Im Malereckried in Langenargen wurden durch den Landschaftserhaltungsverband (LEV) Bodenseekreis im letzten Winter umfangreiche Entbuschungsmaßnahmen organisiert, um Kleinstgewässer freizustellen und damit den europäisch geschützten und gefährdeten Kammmolch zu fördern.
Im letzten Winter wurden im Malereckried im Naturschutzgebiete Argen nah des Langenargener Bodenseeufers viele Kriechweiden-Gebüsche entfernt. Die Zielsetzung dieser umfangreicheren Maßnahme war neben einer Vergrößerung der dort vorkommenden artenreichen Pfeifengras-Streuwiesen der Artenschutz für den Kammmolch.
Diese Amphibienart ist laut der Roten Liste der gefährdeten Amphiben- und Reptilienarten Baden-Württembergs gefährdet und nach der europäischen Fauna-Flora-Habitat-Richtlinie (FFH) geschützt. Da die Umsetzung der FFH-Richtlinie zu den Schwerpunktaufgaben des LEV Bodenseekreis gehört, kümmert dieser sich auch um den Kammmolch.
Vor knapp zwanzig Jahren wurden im Malereckried auf Anregung des NABU Langenargen von der Unteren Naturschutzbehörde einige Kleinstgewässer angelegt. „Da diese aufgrund der Wasserstandsdynamik des Bodensees jeden Winter austrocknen, sind sie frei von Fischen und anderen Beutegreifern“, erläutert LEV-Geschäftsführer Daniel Doer.

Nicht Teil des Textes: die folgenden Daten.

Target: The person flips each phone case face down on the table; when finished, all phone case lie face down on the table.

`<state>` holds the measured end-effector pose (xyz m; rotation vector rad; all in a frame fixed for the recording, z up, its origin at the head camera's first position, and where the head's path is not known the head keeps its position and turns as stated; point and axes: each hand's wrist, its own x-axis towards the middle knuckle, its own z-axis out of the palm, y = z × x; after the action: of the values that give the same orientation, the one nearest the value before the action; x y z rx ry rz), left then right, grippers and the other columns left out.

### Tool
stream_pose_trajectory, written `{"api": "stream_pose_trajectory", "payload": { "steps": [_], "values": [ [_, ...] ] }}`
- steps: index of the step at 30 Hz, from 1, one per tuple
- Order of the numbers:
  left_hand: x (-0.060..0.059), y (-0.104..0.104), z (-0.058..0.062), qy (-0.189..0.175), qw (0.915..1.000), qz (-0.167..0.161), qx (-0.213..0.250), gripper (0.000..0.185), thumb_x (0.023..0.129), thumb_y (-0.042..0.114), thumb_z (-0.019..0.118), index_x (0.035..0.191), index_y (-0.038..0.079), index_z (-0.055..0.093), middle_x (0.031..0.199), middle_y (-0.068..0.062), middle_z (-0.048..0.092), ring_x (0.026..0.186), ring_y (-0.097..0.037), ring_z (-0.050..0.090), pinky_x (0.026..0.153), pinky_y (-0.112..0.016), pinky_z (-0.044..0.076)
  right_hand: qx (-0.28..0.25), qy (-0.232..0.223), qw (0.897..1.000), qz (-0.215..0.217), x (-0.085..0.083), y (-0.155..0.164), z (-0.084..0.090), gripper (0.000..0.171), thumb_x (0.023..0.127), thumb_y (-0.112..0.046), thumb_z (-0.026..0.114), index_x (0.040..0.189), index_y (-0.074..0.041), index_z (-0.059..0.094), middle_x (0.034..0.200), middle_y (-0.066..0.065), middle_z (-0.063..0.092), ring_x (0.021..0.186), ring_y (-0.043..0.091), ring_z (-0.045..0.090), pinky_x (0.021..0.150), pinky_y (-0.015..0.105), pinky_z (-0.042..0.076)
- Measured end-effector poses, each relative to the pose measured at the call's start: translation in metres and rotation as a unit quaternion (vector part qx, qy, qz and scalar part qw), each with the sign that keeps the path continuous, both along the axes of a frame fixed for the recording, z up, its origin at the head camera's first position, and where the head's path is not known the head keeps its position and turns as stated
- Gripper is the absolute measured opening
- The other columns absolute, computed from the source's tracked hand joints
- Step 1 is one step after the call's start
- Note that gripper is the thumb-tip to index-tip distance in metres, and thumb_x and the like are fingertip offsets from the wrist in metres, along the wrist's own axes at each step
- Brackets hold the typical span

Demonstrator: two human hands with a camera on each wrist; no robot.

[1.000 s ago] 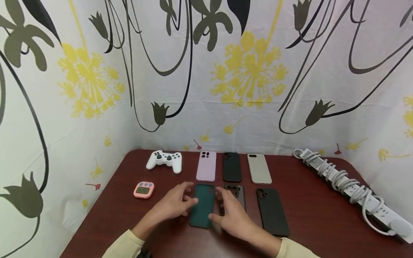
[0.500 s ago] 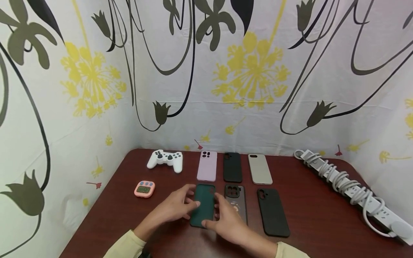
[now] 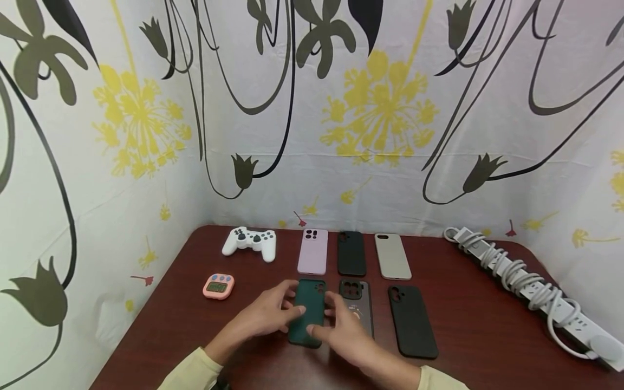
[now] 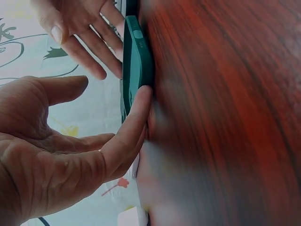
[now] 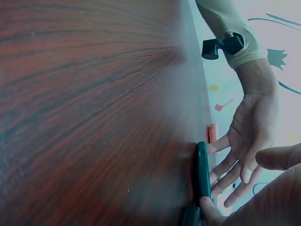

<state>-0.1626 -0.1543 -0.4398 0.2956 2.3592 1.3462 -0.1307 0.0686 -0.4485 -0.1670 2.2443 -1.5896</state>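
A dark green phone case (image 3: 307, 311) lies on the table between my two hands, camera cutout at its far end. My left hand (image 3: 265, 311) is at its left side; in the left wrist view a fingertip (image 4: 143, 96) touches the case's edge (image 4: 146, 59), while the thumb stands apart. From the other side my right hand (image 3: 348, 330) reaches its fingers along the right edge. In the right wrist view one right fingertip (image 5: 207, 205) meets the green case (image 5: 202, 169), and the thumb sticks out away from it. A grey phone case (image 3: 358, 311) with a dark camera frame lies beside the right hand.
Behind lie a pink case (image 3: 312, 252), a black case (image 3: 351, 253) and a cream case (image 3: 392, 257). Another black case (image 3: 413, 322) is at right. A white game controller (image 3: 249, 242) and pink timer (image 3: 218, 286) are left, a cord-wrapped power strip (image 3: 531, 290) far right.
My right fingers have moved left to the green case's edge, uncovering more of the grey case. The left hand and green case have shifted only slightly.
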Motion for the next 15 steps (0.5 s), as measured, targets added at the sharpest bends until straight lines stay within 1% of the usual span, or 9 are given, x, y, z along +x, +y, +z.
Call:
{"api": "stream_pose_trajectory", "payload": {
  "steps": [5, 8, 10, 12, 15],
  "values": [
    [-0.001, 0.003, 0.0, -0.006, 0.9999, -0.008, 0.001, 0.072, 0.102, 0.031, 0.072, 0.159, 0.003, 0.039, 0.145, -0.022, 0.057, 0.116, -0.028, 0.067, 0.068, -0.04, 0.065, -0.007, 0.0, 1.0, -0.013, 0.002, 0.002, 0.002, 0.093, 0.095, -0.028, 0.079, 0.163, 0.003, 0.024, 0.161, 0.031, 0.04, 0.14, 0.046, 0.053, 0.102, 0.058, 0.056],
    [-0.001, 0.005, -0.001, -0.013, 0.9998, -0.014, 0.008, 0.073, 0.103, 0.032, 0.071, 0.16, 0.004, 0.038, 0.144, -0.024, 0.057, 0.116, -0.028, 0.068, 0.069, -0.04, 0.065, -0.013, 0.012, 1.0, -0.024, 0.005, 0.004, 0.003, 0.091, 0.095, -0.025, 0.079, 0.162, 0.004, 0.025, 0.16, 0.03, 0.041, 0.14, 0.045, 0.052, 0.104, 0.056, 0.056],
    [-0.001, 0.006, 0.0, -0.02, 0.9996, -0.017, 0.013, 0.073, 0.103, 0.034, 0.071, 0.161, 0.006, 0.037, 0.146, -0.024, 0.056, 0.116, -0.029, 0.068, 0.07, -0.041, 0.066, -0.018, 0.02, 0.999, -0.033, 0.007, 0.005, 0.004, 0.09, 0.094, -0.023, 0.079, 0.162, 0.003, 0.026, 0.16, 0.029, 0.041, 0.14, 0.044, 0.052, 0.106, 0.055, 0.055],
    [-0.001, 0.007, -0.001, -0.024, 0.9994, -0.021, 0.017, 0.073, 0.103, 0.035, 0.07, 0.161, 0.006, 0.037, 0.146, -0.024, 0.056, 0.116, -0.028, 0.068, 0.071, -0.041, 0.066, -0.024, 0.025, 0.999, -0.041, 0.008, 0.007, 0.004, 0.088, 0.095, -0.021, 0.079, 0.162, 0.003, 0.027, 0.161, 0.028, 0.041, 0.142, 0.044, 0.047, 0.108, 0.056, 0.053],
    [-0.001, 0.011, -0.001, -0.025, 0.9991, -0.027, 0.021, 0.072, 0.103, 0.036, 0.07, 0.161, 0.007, 0.037, 0.147, -0.024, 0.056, 0.117, -0.028, 0.069, 0.073, -0.041, 0.066, -0.036, 0.027, 0.997, -0.055, 0.009, 0.009, 0.005, 0.085, 0.096, -0.02, 0.077, 0.162, 0.001, 0.027, 0.161, 0.027, 0.041, 0.144, 0.045, 0.046, 0.108, 0.058, 0.052]
  ]
}}
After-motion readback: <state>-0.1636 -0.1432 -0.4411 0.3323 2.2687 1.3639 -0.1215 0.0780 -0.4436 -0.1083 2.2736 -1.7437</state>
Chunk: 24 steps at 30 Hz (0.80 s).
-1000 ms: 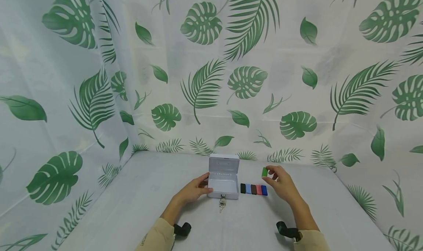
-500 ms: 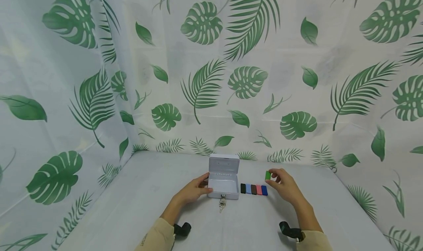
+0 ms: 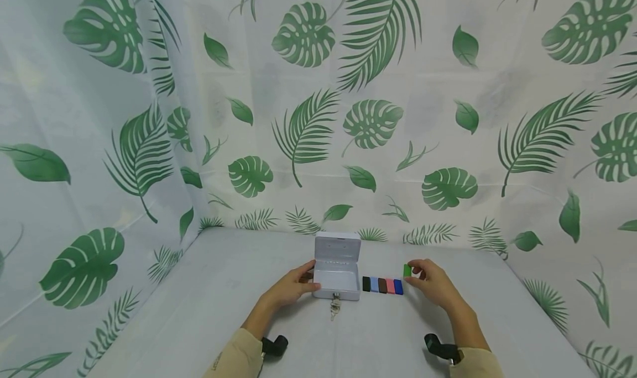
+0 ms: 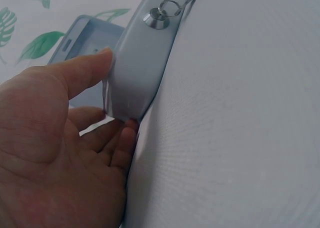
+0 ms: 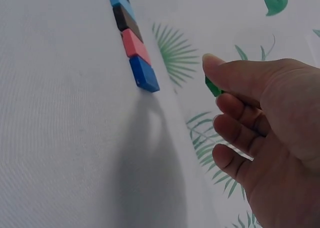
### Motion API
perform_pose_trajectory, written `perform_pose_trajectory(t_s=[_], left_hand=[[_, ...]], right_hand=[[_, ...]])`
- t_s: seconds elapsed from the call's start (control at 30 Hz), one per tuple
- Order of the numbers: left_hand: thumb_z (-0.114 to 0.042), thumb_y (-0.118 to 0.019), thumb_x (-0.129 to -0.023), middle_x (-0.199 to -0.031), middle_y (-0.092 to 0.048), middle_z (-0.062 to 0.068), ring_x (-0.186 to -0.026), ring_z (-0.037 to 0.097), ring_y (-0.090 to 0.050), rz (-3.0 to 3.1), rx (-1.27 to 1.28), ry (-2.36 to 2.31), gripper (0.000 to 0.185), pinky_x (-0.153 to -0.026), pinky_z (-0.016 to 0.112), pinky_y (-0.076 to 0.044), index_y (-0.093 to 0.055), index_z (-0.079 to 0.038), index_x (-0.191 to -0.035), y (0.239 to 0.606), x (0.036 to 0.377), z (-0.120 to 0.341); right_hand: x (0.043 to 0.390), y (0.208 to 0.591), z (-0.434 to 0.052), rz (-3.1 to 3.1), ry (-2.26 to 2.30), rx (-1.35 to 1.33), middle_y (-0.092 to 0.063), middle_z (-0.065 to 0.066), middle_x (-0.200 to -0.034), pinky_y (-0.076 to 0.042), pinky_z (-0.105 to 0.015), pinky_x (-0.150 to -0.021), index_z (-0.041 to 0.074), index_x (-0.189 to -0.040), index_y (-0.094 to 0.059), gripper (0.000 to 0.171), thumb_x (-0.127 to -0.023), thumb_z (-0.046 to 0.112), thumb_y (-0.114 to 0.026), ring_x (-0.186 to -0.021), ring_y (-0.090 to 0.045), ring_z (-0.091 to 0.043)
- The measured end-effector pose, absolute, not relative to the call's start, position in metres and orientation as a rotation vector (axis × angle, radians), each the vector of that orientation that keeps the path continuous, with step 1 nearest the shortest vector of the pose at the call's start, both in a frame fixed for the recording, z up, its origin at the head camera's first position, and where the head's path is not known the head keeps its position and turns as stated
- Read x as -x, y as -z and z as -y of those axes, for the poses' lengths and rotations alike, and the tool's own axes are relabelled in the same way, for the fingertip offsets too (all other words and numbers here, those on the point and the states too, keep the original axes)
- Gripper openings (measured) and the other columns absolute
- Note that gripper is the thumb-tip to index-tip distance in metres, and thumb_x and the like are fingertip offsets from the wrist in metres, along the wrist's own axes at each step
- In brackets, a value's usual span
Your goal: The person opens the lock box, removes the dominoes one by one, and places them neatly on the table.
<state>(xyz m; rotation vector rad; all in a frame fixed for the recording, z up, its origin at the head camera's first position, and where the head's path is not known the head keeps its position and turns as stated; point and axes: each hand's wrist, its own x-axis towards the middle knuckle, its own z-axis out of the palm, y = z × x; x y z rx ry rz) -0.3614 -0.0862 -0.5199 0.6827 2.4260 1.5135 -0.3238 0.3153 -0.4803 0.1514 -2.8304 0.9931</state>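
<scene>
while the right hand (image 3: 432, 285) hovers just above the counter (image 3: 209, 306), its grip is closed in a pinch of thumb and forefinger on a small green block (image 3: 407, 270), held just beyond the right end of a row of blocks (image 3: 382, 285). that row runs black, light blue, brown, pink and dark blue, the pieces edge to edge, with the dark blue block (image 5: 144, 74) nearest the hand and a small gap of bare cloth between it and the green one. the left hand (image 3: 291, 288) rests against the left side of a small white metal box (image 3: 337, 281), thumb on the front corner and fingers curled loosely round the wall; its lid (image 3: 337, 248) stands upright at the back, and a key (image 3: 335, 306) hangs from the lock on the front. the row sits just to the right of the box, not touching it. open counter lies wide to the left of the box, in front of both hands, and to the right of the right hand as far as the leaf-printed curtain (image 3: 448, 118) that closes off the back and both sides. the green block is a flat little rectangle, bright and plain, mostly hidden by the fingertips in the right wrist view.
</scene>
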Motion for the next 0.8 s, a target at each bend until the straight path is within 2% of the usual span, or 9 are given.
perform_pose_trajectory(t_s=[0.23, 0.53, 0.8], left_hand=[[-0.029, -0.071, -0.099, -0.152, -0.054, 0.020, -0.140, 0.037, -0.051, -2.423, -0.679, -1.521, 0.078, -0.116, 0.058, -0.039, -0.032, -0.008, -0.164, 0.5218, 0.3614, 0.0862], [-0.031, -0.072, -0.099, -0.157, -0.049, 0.019, -0.143, 0.038, -0.049, -2.379, -0.696, -1.557, 0.081, -0.117, 0.059, -0.038, -0.031, -0.006, -0.164, 0.5219, 0.3610, 0.0873], [-0.029, -0.071, -0.099, -0.157, -0.050, 0.018, -0.142, 0.038, -0.050, -2.388, -0.706, -1.553, 0.079, -0.117, 0.059, -0.038, -0.031, -0.006, -0.164, 0.5185, 0.3597, 0.0870]], right_hand=[[0.3237, 0.4856, -0.3200, 2.878, -1.008, -0.159, -0.063, -0.013, -0.108, -0.048, -0.033, -0.073, -0.003, -0.130, -0.064, 0.042, -0.094, 0.015, -0.077, -0.092, -0.054, -0.024], [0.3255, 0.4878, -0.3189, 2.951, -0.965, -0.111, -0.064, -0.012, -0.109, -0.053, -0.035, -0.080, 0.000, -0.130, -0.065, 0.041, -0.094, 0.015, -0.077, -0.097, -0.056, -0.026], [0.3260, 0.4906, -0.3145, 2.984, -0.935, -0.103, -0.064, -0.011, -0.109, -0.053, -0.039, -0.081, -0.001, -0.130, -0.065, 0.043, -0.092, 0.012, -0.078, -0.096, -0.056, -0.024]])
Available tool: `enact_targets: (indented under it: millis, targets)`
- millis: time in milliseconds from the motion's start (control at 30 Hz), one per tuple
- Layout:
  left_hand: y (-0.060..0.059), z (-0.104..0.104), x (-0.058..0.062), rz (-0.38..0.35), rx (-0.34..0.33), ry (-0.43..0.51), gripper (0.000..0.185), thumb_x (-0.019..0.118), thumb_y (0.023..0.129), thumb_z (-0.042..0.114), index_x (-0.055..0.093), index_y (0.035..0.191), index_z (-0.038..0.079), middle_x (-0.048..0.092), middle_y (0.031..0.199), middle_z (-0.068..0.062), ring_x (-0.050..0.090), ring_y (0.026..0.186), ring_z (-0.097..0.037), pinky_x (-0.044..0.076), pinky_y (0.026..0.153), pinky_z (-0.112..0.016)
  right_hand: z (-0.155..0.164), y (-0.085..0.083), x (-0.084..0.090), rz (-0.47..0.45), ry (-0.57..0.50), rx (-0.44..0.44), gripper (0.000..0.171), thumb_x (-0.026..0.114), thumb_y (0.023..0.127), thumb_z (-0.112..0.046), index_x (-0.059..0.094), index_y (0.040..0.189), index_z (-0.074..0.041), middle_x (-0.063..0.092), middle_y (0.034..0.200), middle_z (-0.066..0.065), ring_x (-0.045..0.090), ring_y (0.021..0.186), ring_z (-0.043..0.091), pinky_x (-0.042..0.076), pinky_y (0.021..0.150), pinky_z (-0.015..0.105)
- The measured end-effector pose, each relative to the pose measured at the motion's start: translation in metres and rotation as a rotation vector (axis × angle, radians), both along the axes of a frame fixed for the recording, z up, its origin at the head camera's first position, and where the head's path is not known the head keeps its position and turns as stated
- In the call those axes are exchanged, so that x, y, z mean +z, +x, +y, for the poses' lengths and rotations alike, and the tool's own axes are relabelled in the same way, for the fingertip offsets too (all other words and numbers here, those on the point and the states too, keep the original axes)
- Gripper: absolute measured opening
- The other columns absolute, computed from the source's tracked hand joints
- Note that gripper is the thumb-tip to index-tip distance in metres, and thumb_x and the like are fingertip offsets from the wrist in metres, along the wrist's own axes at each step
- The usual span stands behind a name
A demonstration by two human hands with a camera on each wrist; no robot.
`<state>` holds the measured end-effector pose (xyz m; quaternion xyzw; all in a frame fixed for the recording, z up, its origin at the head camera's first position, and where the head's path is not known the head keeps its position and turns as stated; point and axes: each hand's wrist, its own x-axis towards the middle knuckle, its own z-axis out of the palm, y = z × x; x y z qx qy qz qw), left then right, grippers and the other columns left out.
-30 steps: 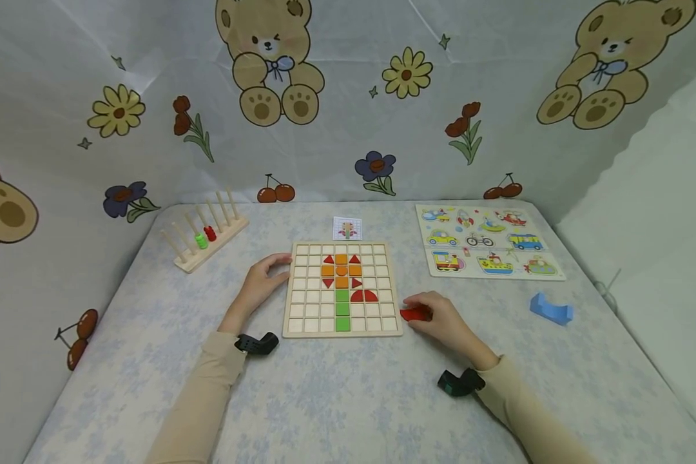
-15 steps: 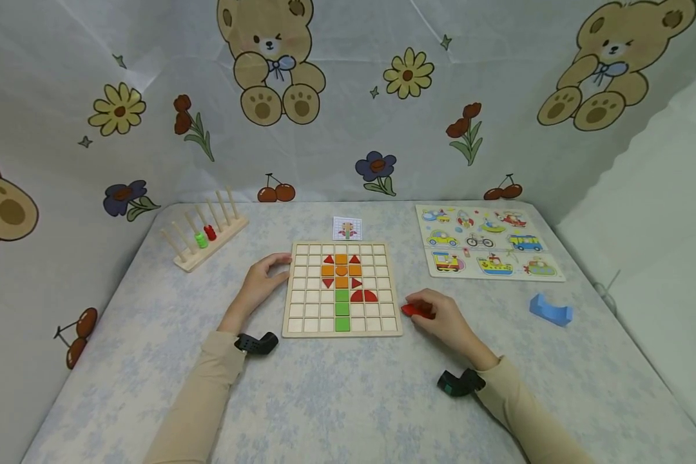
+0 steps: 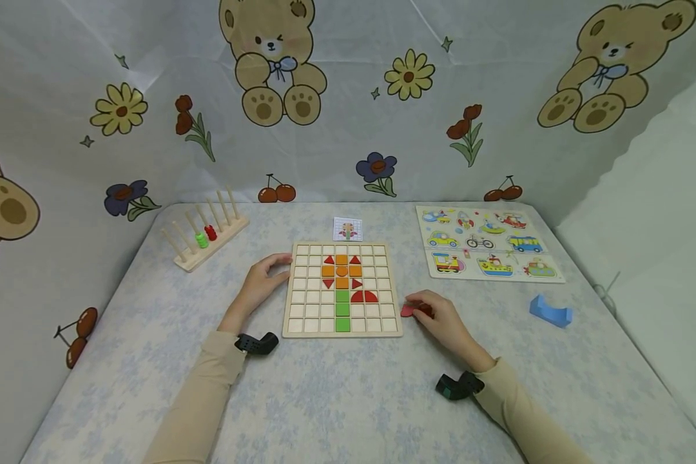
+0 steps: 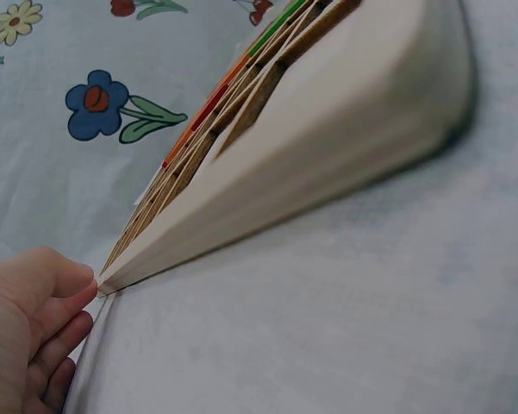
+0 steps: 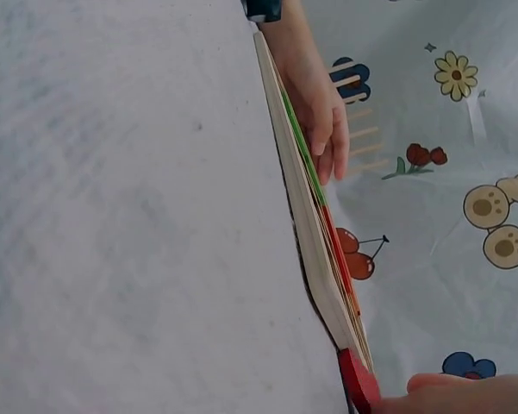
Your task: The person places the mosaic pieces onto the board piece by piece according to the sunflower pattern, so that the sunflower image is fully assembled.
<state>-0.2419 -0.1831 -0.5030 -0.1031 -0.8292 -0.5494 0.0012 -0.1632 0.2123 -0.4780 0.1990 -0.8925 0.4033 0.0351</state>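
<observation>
A square wooden grid board (image 3: 301,337) lies in the middle of the table. Orange squares, red triangles, green squares (image 3: 342,310) and two red rounded pieces (image 3: 364,296) sit in its cells; an orange circle marks the middle of the orange cross. My left hand (image 3: 262,283) rests against the board's left edge, its fingertips touching the rim in the left wrist view. Just off the right edge, my right hand (image 3: 441,319) pinches a red wooden piece (image 5: 357,379). Its red surface shows on both sides of a finger in the head view; the fingers hide its full shape.
Behind the board lies a small pattern card (image 3: 347,229). A wooden peg stand (image 3: 214,241) with green and red beads is at the back left. A picture puzzle board (image 3: 490,243) lies back right, with a blue curved block (image 3: 551,311) in front of it.
My right-hand fingers have shifted slightly over the red piece, so its visible part looks different. The left hand and the grid board stay in place.
</observation>
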Motion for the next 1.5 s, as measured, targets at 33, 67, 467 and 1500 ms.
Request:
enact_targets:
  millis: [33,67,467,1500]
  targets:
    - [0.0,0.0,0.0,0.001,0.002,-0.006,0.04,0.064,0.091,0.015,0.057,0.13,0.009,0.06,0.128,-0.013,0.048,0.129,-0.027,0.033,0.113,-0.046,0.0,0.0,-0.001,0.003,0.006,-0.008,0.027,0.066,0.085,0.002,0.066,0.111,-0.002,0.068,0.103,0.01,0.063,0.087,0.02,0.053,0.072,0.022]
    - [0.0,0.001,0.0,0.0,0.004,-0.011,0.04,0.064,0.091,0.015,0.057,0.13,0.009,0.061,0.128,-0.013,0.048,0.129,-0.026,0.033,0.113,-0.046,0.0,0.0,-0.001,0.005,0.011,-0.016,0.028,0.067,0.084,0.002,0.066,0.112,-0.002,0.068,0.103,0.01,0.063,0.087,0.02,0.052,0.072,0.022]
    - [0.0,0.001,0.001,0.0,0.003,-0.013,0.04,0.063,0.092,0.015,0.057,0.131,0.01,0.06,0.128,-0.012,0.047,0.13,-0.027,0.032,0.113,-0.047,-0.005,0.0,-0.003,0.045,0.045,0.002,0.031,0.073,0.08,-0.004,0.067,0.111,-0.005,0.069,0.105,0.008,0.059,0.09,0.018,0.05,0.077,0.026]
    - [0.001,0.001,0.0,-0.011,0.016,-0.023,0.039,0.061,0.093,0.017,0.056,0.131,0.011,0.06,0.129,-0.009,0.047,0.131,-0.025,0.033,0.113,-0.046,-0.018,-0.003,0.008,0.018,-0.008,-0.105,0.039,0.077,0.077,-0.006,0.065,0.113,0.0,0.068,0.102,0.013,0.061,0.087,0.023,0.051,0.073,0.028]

Das Nicht-Vorkommen von sogenannten Prädatoren ist für den Kammmolch wichtig für eine erfolgreiche Fortpflanzung. Und so hat sich die seltene Art vor vielen Jahren in den Kleinstgewässern angesiedelt. Landschaftsökologe Doer führt weiter aus: „Tatsächlich haben die Bearbeiter des Artenschutzprogramms vor ein paar Jahren in jedem der kleinen Gewässer Eier vom Kammmolch nachweisen können“.

Da der Kammmolch besonnte Gewässer bevorzugt und sich die Larven im warmen Wasser schneller entwickeln können, wurden im Winter 2023/24 Gehölze am Rand von vier Kleingewässern im Auftrag des LEV entfernt. Edwin Strobel vom NABU Langenargen ist von diesen Maßnahmen angetan: „Ich freue mich, dass sich der LEV in den letzten Jahren so intensiv um dieses Gebiet und den Kammmolch kümmert“.
Herr Strobel betreut diese Flächen seit den 1980er Jahren und hat auch die Anlage der Kleinstgewässer im Jahr 2007 angeregt. „Daher ist es sehr gut, dass der LEV jetzt mit den Maßnahmen den Lebensraum vom Kammmolch verbessert hat“, ist der NABU-Vertreter über die weitere Entwicklung erfreut. Nach dem bodennahen Absägen der Gehölze wurden auch die Wurzelstöcke gefräst, damit es nicht zu Stockausschlägen kommt. So wird nachhaltig verhindert, dass die Gebüsche Schatten auf die Gewässer werfen oder sie durch Laubeintrag beeinträchtigen.

Hintergrundinformation zum Kammmolch
Der Kammmolch ist eine nach der europäischen Fauna-Flora-Habitat-Richtlinie (FFH) besonders geschützte Amphibienart. Er benötigt besonnte Gewässer und hat den höchsten Fortpflanzungserfolg, wenn die Gewässer nur zeitweise Wasser führen. Denn bei Gewässern mit dauerhaft hohem Wasserstand kommen die Larven des Kammmolchs mit dem Fraßdruck der sich dann ansiedelnden Fische und großen Libellenlarven nicht zurecht.
Die Gewässer im Malereckried in Langenargen haben dagegen die optimale Situation, dass sie nur bei hohen Bodenseewasserständen ab etwa Pfingsten und im Sommer Wasser führen. Dann können sich bei ausreichender Besonnung die Kammmolch-Larven gut entwickeln und zu Alttieren werden. Diese verlassen das Gewässer zum Winter hin, bevor es ganz austrocknet, so dass sich dort eben keine Fische und andere Prädatoren (Beutegreifer) halten können. Der Kammmolch ist in der Roten Liste der gefährdeten Amphiben- und Reptilienarten als „gefährdet“ eingestuft.